Nicotinamide Riboside, een vorm van vitamine B3, beschermt tegen door excitotoxiciteit geïnduceerde axonale degeneratie-2

MATERIALEN EN METHODES

Productie van microfluïdische chips

De chipmaster met 3 compartimenten werd gebouwd zoals beschreven in Kanaan et al. (37). Voor chipproductie werd polydimethylsiloxaan (Sylgard 184, PDMS; Dow Corning, Midland, MI, VS) gemengd met een verharder (verhouding 9: 1) en ontgast onder vacuüm. Het resulterende preparaat werd op een polyesterharsreplicaat gegoten en gedurende ten minste 2 uur bij 70 ° C gereticuleerd. De elastomere polymeerprint werd losgemaakt en 2 reservoirs werden geponst voor elk macrokanaal. De polymeerprint en een glazen dekglaasje, gereinigd met isopropanol en gedroogd, werden gedurende 3 minuten behandeld in een luchtplasmagenerator (98% vermogen, 0,6 mbar; Diener Electronic, Ebhausen, Duitsland) en aan elkaar gehecht. De chips werden gedurende 20 minuten onder UVV geplaatst en vervolgens gecoat met een oplossing van poly D-lysine (10 mg / ml, P7280; Millipore-Sigma, St. Louis, MO, VS) gedurende de nacht en gewassen met Dulbecco-PBS (D-PBS) (14190169 ; Thermo Fisher Scientific, Waltham, MA, VS) vóór celzaaien. Als alternatief kan chips met 3 compartimenten worden gekocht van Microbrain Biotech (Parijs, Frankrijk).

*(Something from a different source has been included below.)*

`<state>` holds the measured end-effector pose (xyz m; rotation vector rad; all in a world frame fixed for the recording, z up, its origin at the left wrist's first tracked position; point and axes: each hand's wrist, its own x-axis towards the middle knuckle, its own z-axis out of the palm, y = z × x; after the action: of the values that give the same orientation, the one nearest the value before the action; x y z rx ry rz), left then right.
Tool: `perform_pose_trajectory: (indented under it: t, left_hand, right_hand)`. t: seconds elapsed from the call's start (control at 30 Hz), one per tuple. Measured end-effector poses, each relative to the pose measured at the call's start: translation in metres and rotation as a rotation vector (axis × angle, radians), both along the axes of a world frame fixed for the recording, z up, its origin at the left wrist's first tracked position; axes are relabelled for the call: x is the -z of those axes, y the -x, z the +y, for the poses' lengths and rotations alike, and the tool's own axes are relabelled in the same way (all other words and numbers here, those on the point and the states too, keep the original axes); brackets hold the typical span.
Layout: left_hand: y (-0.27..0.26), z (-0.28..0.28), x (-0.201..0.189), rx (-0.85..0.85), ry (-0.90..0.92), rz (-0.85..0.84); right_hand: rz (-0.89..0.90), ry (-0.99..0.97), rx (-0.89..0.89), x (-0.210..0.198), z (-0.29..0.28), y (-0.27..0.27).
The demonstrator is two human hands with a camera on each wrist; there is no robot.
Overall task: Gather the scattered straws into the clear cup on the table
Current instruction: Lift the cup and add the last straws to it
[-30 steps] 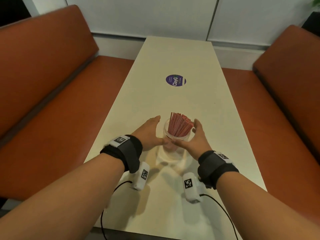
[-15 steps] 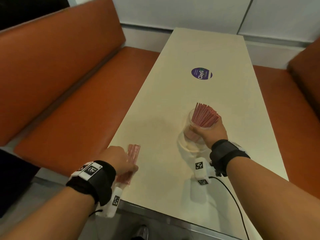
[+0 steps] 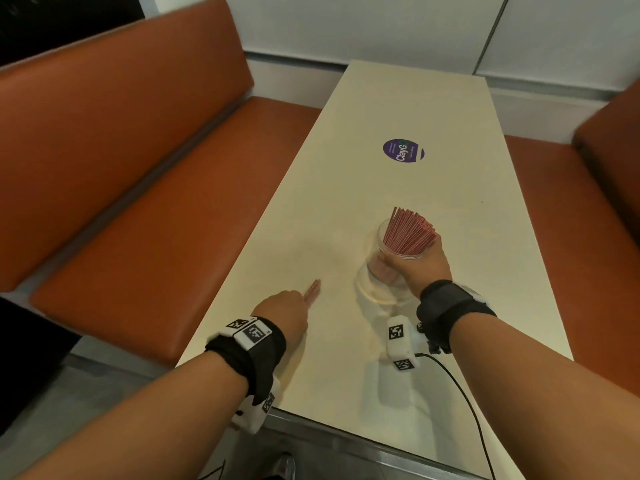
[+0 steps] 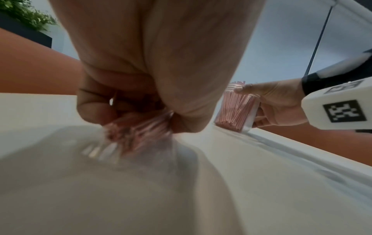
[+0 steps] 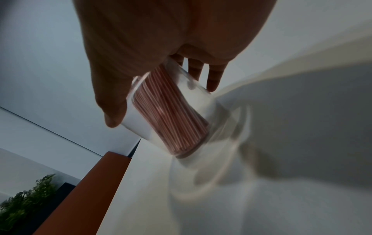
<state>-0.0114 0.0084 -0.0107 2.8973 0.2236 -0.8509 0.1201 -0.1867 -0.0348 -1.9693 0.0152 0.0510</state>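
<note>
A clear cup (image 3: 379,268) stands on the cream table (image 3: 381,105), packed with pink straws (image 3: 408,233) that fan out above its rim. My right hand (image 3: 417,263) grips the cup from its right side; the right wrist view shows the cup (image 5: 171,114) wrapped by thumb and fingers. My left hand (image 3: 285,304) is near the table's left edge, fingers curled round a small bundle of pink straws (image 3: 312,289) whose tips poke forward. In the left wrist view that bundle (image 4: 136,132) is blurred and fans down toward the tabletop.
A round purple sticker (image 3: 403,150) lies on the table beyond the cup. Orange bench seats (image 3: 145,209) run along both long sides. A cable (image 3: 460,386) trails from my right wrist across the near table edge.
My left hand left the cup, went to the table's near left edge and took hold of a straw bundle, now carried a little inward. The right hand stays on the cup.
</note>
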Motion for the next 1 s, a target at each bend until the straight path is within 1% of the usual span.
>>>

Primaire neuronale cultuur

Alle dieren werden ethisch onderhouden en gebruikt in overeenstemming met het Europese beleid inzake ethiek. Cortices werden micro-gedissecteerd van E14-embryo's van Zwitserse muizen (Janvier, Le Genest Saint Isle, Frankrijk) in D-PBS aangevuld met 0,1% (w / v) glucose (Thermo Fisher Scientific). C57BL / 6Nmicewew werden gebruikt in Nmrk2-knockout (KO) -experimenten. Ontlede structuren werden gedigereerd met papaïne (15 U / ml in DMEM; 76220; Millipore-Sigma) gedurende 5 minuten bij 37 ° C. Na inactivering van papaïne met 10% (v / v) foetaal runderserum (GE Healthcare, Little Chalfont, Verenigd Koninkrijk),

structuren werden mechanisch gedissocieerd met een pipet in DMEM Glutamax-1 (31966; Thermo Fisher Scientific) met DNAse-I (D5025, Millipore-Sigma). Na 27 min centrifugaties bij 700 g werden cellen geresuspendeerd in amedium met DMEM Glutamax-1, penicilline (100 U / ml) / streptomycine (100 mg / ml) (15140; Thermo Fisher Scientific), 5% (v / v) foetaal runderserum,

N2-supplement (17502048; Thermo Fisher Scientific) en B-27-supplement (17504-044; Thermo Fisher Scientific) tot een uiteindelijke dichtheid van 50 miljoen cellen / ml. Corticale cellen werden vervolgens gezaaid in de

somatisch compartiment. Celkweekmedium werd gelijk toegevoegd aan de 4 reservoirs. Microfluïdische chips werden in petrischalen geplaatst die 10% EDTA (Millipore-Sigma) bevatten en geïncubeerd bij 37 ° C

in een 5% CO2-atmosfeer. Het kweekmedium werd om de 6 dagen vernieuwd. Na differentiatie kwamen corticale axonen de microkanalen binnen en bereikten de tweede kamers na 4-5 d.

Corticale axonen bleven daarna groeien Nmrk2-KO muis Nmrk2-KO muizen werden verkregen door injectie van embryonale stamcellen (Nmrk2tm1 (KOMP) Vlcg allel) van de KnockoutMouse

Project (KOMP) in C57BL / 6N blastocysten in Centre National de la Recherche Scientifique – Transgenese, archivering en diermodellen (CNRS – TAAM) Transgene dierenfaciliteit

(SEAT; Villejuif, Frankrijk). Alle exons en introns van het NMR2-gen worden vervangen door een lacZ-reportergen om een nul-allel in embryonale stamcellen te creëren (University of California, Davis, Davis, CA,

VERENIGDE STATEN VAN AMERIKA; https://www.komp.org/geneinfo.php?geneid=65082). Chimere mannelijke muizen werden gebruikt om heterozygote Nmrk2-mutante muizen op een C57BL / 6N-achtergrond te verkrijgen. Homozygoot Nmrk2-Ko micrewoonbaar en vruchtbaar. We valideerden de deletie door het genomische DNA van de KO-muizen te sequencen.